Posted on by Chief Marketer Staff

To a child, a year is the eternity that passes between two birthday parties. Knowing how important these anniversaries are to children (and how many children there are today), it’s a real surprise that so few companies have cracked the code on how to market around this event. Baskin-Robbins is one firm that’s been showing marketers for years how to have their cake and sell it too.

You could say that Baskin-Robbins’ founder Irv Robbins had ice cream in his veins, since his father owned a dairy store in his youth. It certainly didn’t surprise anyone when he returned home from the war in 1945 and opened his own ice cream store, called “Snowbird,” in the Los Angeles suburb of Glendale. Irv’s brother-in-law, Burt Baskin, also had visions of being his own boss, so he opened a rival firm called “Burton’s” the same year. It didn’t take long before they joined forces to form Baskin-Robbins in 1946. By 1948 they had six stores and were franchising their first store.

One of the biggest challenges facing Baskin-Robbins as they expanded outside of the always-temperate southern California market was keeping store traffic up in the cold-weather months. After all, the vast majority of ice cream shops simply whitewashed their windows and closed shop from October to May.

In the early ’60s, some unknown marketing maven at Baskin-Robbins had the brilliant idea of starting a Kid’s Birthday Club. The basic premise was to mail children 12 and under a postcard on their birthday that could be redeemed for a free 2.5 oz. kid’s cone at any Baskin-Robbins store. The club had two major benefits: it generated store traffic 365 days of the year, and attached to every card-carrying kid was a cash-carrying parent. Over the years, the company discovered, much to its delight, that its postcards were among the first pieces of mail that young club members had ever received.

Enrollment in the “Kid’s Club” was simple: The child, or an adult, filled out a form in the store and franchisees forwarded these to corporate HQ. At the height of the program, Baskin-Robbins was mailing out more than two million Kid’s Birthday Club cards a year — pretty good considering that the club was never heavily advertised.

My wife Anne and I thought we were pretty clever when we registered our firstborn child, Katie, into the Birthday Club at birth. We made a special point of doing the same when her sister Sallie came along 20 months later. In a few short years I was buying $12 worth of ice cream every birthday — not bad considering their birthdays are Jan. 10 and Oct. 18. Incremental sales in an off-peak period: Does marketing get any better than this?

What’s more, each child put as much value on “her” free coupon as she did on the expensive presents we bought and the parties we had. Not going to Baskin-Robbins for a birthday cone was not an option until our baby, Sallie, “aged out” of the program in 1994.

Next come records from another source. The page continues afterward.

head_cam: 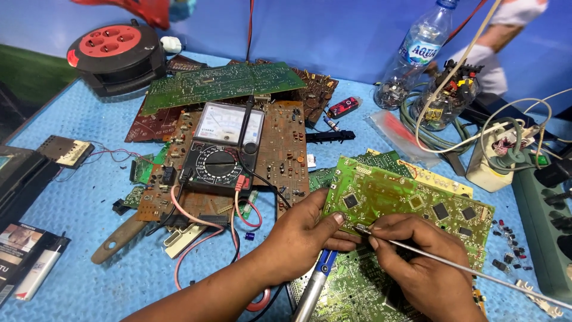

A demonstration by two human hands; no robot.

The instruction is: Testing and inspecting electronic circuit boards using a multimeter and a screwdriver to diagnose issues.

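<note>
an analog multimeter [223,146] lies well beyond the left hand [304,229], which pinches the near edge of a green circuit board [411,206], while just beside it the right hand [417,250] grips a thin metal tool [465,268] touching that edge.

Green circuit board [411,206] studded with black square chips, tilted up on its near edge, pinched at its near-left corner, right of centre on the counter, thin silver soldering wire [453,265] laid slantwise, tip touched to that corner
</note>
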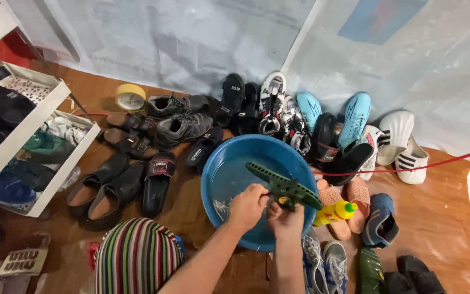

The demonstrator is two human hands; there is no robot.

Surprisingly, after almost 40 years of success, Baskin-Robbins abandoned the program in 1997. “The cost was too great for the system,” according to Joe Adney, senior director of marketing at Baskin-Robbins. But it’s never wise to underestimate the enthusiasm of your franchisees: Corporate has been receiving 50 to 100 new club cards per week despite the fact that they haven’t issued any club cards for six years! As Adney observed: “I’ll be on an airplane chatting with someone, and when they find out who I work for invariably they’ll ask, ‘Whatever happened to the Birthday Club?’”

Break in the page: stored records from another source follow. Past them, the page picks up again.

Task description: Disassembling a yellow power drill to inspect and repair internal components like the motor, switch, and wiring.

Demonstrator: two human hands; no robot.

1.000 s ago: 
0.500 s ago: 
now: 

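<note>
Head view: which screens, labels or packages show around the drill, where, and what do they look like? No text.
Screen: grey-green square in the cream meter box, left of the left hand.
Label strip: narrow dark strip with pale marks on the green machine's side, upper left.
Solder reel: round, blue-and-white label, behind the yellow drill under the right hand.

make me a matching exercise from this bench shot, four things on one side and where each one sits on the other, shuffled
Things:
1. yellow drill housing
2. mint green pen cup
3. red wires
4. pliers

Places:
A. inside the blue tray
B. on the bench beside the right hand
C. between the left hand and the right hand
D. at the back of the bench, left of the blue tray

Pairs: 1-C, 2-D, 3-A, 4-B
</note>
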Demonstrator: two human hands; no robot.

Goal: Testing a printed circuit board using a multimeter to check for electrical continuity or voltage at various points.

Consumer demand and technology combined last April to allow Baskin-Robbins to re-launch the Birthday Club as an online initiative. In what can only be referred to as a “stealth promotion” the firm announced the new program with no advertising, save an icon on their Web site and a single in-store countercard. They received a very unstealth-like 50,000 new registrants in the first month alone.

As Adney commented, “Our franchisees love the new program because of the potential for add-on sales.” If you’re under 12, you simply fill in the registration information requested, choose a store to redeem your coupon and finally, but importantly, provide a parent’s e-mail address.

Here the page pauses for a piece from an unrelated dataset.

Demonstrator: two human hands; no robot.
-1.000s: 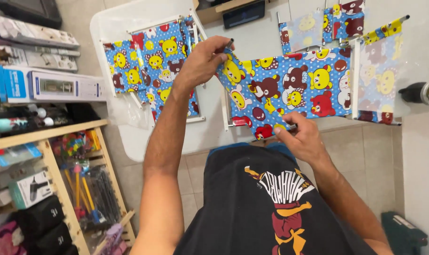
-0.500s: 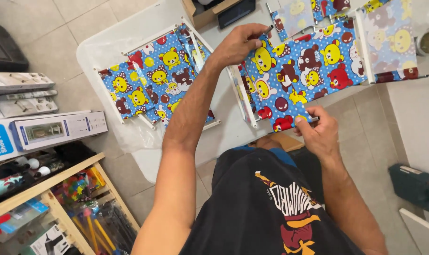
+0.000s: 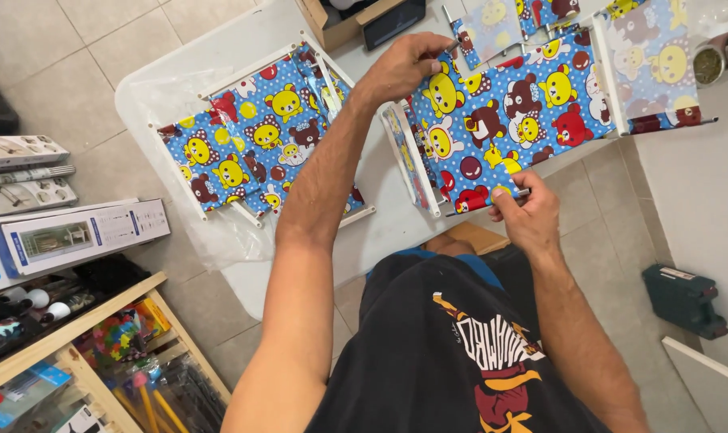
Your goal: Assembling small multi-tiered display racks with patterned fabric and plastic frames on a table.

Baskin-Robbins e-mails the parent for permission to enroll the child. This permission marketing step is required for compliance with the Children’s Online Privacy Protection Act (COPPA), the federal program that regulates the online collection of personal information from children under 13.

The e-mail also asks if the adult would like more information from Baskin-Robbins — a smart move, since fully 40% of all parents opt in. The snail mail program took weeks to register a child; the online version takes 24 hours.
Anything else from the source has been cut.